5 – Plain and average. These are games that provide an experience, which is likely forgettable if not safe. These are usually okay for fans of the genre or franchise but aren’t enough for newcomers to try. Games with a five are likely filled with “what if” moments, where we hoped for more.
4 – Poorly made with some decent ideas, games with a four offer some value but generally don’t provide enough good to outweigh or even balance out the bad. They’re slightly below average, offering possibly a decent time for any die-hard fans of the franchise or genre.
3 – This is the score for games that are the equivalent to The Room. Only enjoyable for those who like bad experiences or who want to have a laugh with their friends. Either that, or plenty of performance issues, technical faults, and bugs bring down a decent game to its knees. They’re poorly optimized and generally an avoidable time.
2 – Absolutely not worth your time. If we score a game a two, that means it should be avoided at all costs. It shows no signs of any good, bar maybe one gameplay mechanic or possibly decent graphics. But overall, we wouldn’t recommend these games to even those who live and breathe that franchise or genre.
1 – Abysmally, painfully, and undoubtedly awful. It’s almost impressive that a game could receive one score, making you wonder if they aimed to make an experience this bad. In fact, we almost recommend experiencing it as a “what not to do”, so that’s something at least! Generally, these are games that show nothing BUT faults, offering very little value, if any.

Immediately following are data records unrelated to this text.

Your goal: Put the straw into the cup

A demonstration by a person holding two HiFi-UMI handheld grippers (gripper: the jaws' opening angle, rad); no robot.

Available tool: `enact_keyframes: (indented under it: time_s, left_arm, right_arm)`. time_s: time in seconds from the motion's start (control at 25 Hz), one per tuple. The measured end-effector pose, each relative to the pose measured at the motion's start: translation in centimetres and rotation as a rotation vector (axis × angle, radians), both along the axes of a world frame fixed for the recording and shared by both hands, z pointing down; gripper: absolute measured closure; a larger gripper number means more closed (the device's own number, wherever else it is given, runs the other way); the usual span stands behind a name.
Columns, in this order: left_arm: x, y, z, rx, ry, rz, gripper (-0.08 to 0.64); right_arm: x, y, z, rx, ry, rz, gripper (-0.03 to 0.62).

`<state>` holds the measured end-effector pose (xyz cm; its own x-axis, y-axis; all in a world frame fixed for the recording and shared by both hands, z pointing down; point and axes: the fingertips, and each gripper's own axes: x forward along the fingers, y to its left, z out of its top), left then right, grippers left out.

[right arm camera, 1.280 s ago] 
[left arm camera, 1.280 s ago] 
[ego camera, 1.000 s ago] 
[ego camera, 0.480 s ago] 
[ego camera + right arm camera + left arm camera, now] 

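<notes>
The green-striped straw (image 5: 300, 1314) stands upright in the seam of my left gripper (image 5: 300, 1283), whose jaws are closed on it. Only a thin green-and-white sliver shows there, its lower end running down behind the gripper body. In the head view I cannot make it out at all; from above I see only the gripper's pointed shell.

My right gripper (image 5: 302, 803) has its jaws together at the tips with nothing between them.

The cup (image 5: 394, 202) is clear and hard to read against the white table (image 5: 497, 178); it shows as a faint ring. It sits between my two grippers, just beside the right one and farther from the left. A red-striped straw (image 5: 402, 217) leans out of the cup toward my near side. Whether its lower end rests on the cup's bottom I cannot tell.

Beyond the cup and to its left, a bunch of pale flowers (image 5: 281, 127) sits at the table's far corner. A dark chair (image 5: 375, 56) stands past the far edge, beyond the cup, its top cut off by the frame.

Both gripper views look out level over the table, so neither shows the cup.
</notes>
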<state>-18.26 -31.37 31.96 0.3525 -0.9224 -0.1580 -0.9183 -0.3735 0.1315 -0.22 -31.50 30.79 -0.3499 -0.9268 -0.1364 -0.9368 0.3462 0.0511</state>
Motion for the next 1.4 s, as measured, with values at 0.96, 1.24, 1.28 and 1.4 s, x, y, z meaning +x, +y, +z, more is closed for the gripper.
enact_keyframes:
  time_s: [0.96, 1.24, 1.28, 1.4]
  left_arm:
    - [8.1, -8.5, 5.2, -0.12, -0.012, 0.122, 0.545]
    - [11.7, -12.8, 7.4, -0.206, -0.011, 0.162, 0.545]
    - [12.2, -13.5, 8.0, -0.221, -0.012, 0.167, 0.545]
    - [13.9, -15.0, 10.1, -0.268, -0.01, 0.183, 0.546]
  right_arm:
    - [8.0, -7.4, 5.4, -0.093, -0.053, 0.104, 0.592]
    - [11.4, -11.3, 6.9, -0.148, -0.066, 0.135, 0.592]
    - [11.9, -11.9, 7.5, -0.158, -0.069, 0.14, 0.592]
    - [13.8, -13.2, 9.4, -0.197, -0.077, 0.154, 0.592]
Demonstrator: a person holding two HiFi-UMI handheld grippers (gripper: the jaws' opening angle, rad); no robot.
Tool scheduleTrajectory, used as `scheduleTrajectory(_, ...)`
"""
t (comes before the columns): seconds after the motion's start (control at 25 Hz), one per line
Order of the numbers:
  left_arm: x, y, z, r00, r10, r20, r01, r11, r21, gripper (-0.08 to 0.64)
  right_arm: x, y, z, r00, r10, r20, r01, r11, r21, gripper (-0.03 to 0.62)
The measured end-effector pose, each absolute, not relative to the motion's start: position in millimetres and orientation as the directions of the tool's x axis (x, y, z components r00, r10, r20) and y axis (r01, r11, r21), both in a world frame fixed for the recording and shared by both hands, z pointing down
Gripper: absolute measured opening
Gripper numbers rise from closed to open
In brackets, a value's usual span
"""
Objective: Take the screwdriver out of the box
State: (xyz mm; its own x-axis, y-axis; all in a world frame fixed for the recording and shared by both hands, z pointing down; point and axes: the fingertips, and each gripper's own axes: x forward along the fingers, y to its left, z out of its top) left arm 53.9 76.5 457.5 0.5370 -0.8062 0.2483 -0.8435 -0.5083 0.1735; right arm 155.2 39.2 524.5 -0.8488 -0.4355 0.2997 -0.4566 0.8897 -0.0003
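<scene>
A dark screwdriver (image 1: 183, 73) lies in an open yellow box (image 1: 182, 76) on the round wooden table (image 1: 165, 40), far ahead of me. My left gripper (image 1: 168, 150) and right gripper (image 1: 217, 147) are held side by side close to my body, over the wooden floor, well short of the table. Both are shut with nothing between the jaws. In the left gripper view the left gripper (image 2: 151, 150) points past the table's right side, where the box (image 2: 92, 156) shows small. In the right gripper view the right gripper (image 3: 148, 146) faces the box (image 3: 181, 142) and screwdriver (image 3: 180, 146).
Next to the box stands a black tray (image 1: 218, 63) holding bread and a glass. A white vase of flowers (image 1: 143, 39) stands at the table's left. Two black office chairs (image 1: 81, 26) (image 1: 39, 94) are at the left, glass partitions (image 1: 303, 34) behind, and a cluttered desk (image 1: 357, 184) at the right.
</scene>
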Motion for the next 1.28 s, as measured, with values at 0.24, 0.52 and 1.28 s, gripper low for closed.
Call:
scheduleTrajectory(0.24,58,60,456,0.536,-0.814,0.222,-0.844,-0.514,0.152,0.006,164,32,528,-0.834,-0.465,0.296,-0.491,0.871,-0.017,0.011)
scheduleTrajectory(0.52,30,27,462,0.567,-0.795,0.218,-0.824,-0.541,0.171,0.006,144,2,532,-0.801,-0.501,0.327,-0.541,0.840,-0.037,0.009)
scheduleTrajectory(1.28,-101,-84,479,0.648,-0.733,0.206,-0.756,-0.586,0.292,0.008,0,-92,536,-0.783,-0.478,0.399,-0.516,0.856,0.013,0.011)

A score of 0 exists within our system, however, it’s very unlikely to ever be given.
We will sometimes have a .5 in our final score, which means it’s between any two scoring definitions.
Previews, Closed Beta Reviews & Early Impressions
Sometimes, we will gain access from developers or publishers to preview a game. This means that, while we can’t provide a review for the full experience, we will provide a condensed review of what we like about the current state of the game, as well as what we hope it can do before launch. In other cases, we may get copies of a game right on launch, making for a review-in-progress where it’s the full experience, but we need to play some more before giving it a verdict.
In either case, we will make you aware that we aren’t providing the final score at the time.
Reviews & Scoring FAQs
I saw a disclaimer that you were provided a copy of the game for reviewing, does that affect your score?
Absolutely not. Developers and Publishers provide these codes to us in return for an honest, and critical, review. Codes affecting our reviews help no one, as it means that developers or publishers don’t get honest feedback that they can’t work on, and readers become untrustworthy of our content and scores.
How do you choose which games to review?
While we wish we could review every indie game that releases, it’s simply not possible. We use a range of tools to check whether a game will be worth our time reviewing or not.
I have an indie game that I want you to review! Where can I send a code?
Firstly, please don’t send unsolicited codes. Sending over codes doesn’t mean we will cover your game, and if anything, it’s annoying. If you want us to check out your game, or your client’s game, then send us over some information along with trailers, assets, or anything else we should be aware of!
Send over any information to [email protected].
With a team of writers, how do you choose who will review each game?
That depends on many factors. Usually, a reviewer is interested in the game and is willing to provide a written review. It also depends on whether writers are busy with other reviews and content.
Do you change review scores after a final verdict is given?
Very, very rarely may we do this. If a game is given to us pre-launch and the core experience is changed drastically, either in terms of a major update or whether they enable some heinous microtransactions, we may change the score to reflect the change of experience.
However, this will be clearly explained in the review.